Keywords: posters, headlines, packaging, logos, social media, playful, friendly, casual, energetic, retro, handmade feel, display impact, warmth, informality, motion, brushy, rounded, soft terminals, bouncy baseline, punchy.
A heavy, brush-driven italic with rounded forms and soft, tapering terminals. Strokes are broadly consistent and filled-in, producing chunky silhouettes with gentle swelling rather than sharp contrast. Letterforms lean forward with a lively, slightly bouncy rhythm, and widths vary noticeably from glyph to glyph, reinforcing an informal, hand-drawn feel. Counters are compact but open enough to keep shapes clear at display sizes, while joins and curves stay smooth and blobby rather than crisp or geometric.
Best suited to display applications where bold, personable lettering is needed—posters, headlines, packaging callouts, café menus, stickers, and social media graphics. It can also work for logos or wordmarks that want a friendly handmade impression, especially at medium-to-large sizes where the brush shapes and rounded counters remain clear.
The font reads upbeat and approachable, like quick marker or paint lettering used for fun announcements.
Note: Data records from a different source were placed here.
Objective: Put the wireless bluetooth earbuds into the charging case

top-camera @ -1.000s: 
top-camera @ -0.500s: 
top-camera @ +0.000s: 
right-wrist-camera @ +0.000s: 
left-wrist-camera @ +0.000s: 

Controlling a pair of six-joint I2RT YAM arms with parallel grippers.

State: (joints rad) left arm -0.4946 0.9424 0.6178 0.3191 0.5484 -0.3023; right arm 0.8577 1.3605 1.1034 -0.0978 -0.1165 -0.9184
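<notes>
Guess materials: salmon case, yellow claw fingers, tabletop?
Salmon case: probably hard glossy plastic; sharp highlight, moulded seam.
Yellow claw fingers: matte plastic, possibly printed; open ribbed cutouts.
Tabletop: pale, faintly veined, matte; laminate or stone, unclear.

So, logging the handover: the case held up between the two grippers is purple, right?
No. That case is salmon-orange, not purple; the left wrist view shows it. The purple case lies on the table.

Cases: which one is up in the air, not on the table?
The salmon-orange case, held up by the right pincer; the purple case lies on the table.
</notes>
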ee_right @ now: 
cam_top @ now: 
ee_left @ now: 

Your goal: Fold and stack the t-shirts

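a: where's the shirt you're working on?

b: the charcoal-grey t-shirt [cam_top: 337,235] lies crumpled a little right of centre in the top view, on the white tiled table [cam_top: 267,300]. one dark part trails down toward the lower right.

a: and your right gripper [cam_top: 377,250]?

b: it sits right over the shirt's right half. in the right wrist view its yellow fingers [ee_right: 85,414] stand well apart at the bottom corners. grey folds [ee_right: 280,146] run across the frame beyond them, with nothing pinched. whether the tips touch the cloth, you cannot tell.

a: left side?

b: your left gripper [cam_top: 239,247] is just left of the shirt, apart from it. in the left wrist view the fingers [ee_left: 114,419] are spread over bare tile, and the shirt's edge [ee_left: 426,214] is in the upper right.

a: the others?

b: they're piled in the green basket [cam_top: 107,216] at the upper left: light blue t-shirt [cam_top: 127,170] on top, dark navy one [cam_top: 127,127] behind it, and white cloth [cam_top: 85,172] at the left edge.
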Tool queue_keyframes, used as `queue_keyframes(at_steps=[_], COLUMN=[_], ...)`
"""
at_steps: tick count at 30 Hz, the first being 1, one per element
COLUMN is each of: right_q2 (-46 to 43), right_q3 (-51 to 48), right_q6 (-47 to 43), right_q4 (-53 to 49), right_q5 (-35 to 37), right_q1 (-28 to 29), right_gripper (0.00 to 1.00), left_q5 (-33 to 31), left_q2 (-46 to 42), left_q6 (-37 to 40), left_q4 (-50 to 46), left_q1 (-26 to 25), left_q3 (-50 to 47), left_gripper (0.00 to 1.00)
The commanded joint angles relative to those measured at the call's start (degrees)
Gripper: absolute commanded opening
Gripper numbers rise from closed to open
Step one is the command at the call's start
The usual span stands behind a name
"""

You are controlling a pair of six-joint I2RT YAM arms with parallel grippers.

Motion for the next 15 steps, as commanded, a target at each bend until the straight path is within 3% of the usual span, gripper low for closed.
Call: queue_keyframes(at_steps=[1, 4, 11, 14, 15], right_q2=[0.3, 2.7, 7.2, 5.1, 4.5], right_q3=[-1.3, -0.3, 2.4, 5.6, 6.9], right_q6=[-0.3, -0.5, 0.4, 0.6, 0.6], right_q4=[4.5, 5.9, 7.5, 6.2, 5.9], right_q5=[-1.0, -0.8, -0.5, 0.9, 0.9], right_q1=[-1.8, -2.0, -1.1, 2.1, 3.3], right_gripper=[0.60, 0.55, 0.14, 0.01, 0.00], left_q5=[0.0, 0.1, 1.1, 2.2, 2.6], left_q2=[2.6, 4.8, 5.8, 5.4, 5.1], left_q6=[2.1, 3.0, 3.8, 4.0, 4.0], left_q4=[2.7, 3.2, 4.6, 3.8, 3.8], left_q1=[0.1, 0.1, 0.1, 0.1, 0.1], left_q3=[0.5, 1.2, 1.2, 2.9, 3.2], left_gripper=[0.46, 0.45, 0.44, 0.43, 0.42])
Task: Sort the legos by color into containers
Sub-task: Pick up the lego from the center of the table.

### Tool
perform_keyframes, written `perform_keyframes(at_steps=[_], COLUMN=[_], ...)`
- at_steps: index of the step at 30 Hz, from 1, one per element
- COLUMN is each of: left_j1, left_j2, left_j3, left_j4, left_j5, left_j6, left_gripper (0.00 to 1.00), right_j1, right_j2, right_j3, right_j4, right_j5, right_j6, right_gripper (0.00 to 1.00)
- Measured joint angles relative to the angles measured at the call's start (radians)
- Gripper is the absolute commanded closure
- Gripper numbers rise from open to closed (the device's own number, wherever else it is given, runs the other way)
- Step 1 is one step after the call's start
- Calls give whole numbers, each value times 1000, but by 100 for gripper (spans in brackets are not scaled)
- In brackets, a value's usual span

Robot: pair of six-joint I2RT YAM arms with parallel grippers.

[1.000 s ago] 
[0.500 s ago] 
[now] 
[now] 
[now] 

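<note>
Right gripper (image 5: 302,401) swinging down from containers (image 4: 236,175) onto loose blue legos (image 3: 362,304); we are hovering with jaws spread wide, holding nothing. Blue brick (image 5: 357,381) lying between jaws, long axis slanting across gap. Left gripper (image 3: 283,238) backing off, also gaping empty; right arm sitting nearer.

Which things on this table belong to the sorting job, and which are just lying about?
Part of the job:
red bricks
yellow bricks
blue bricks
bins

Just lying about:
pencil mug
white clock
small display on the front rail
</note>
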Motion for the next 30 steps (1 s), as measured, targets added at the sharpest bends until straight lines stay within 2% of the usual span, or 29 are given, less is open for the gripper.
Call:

Its forward slant and bold mass create a sense of motion and enthusiasm, while the rounded edges keep the tone friendly rather than aggressive. Overall it suggests casual confidence with a slightly retro, sign-painter energy.
The design appears intended to mimic fast, confident brush or marker writing while maintaining consistent, reproducible shapes for branding and display typography. It prioritizes warmth, immediacy, and visual punch over formal refinement, aiming to feel hand-made without becoming hard to read.
Caps and lowercase share a consistent brush logic, with simplified details and a preference for rounded bowls and broad diagonals. Numerals match the same chunky, handwritten construction, making the set feel cohesive for mixed text. The heavy weight and tight internal spaces suggest it will be more at home in short phrases than in dense paragraphs.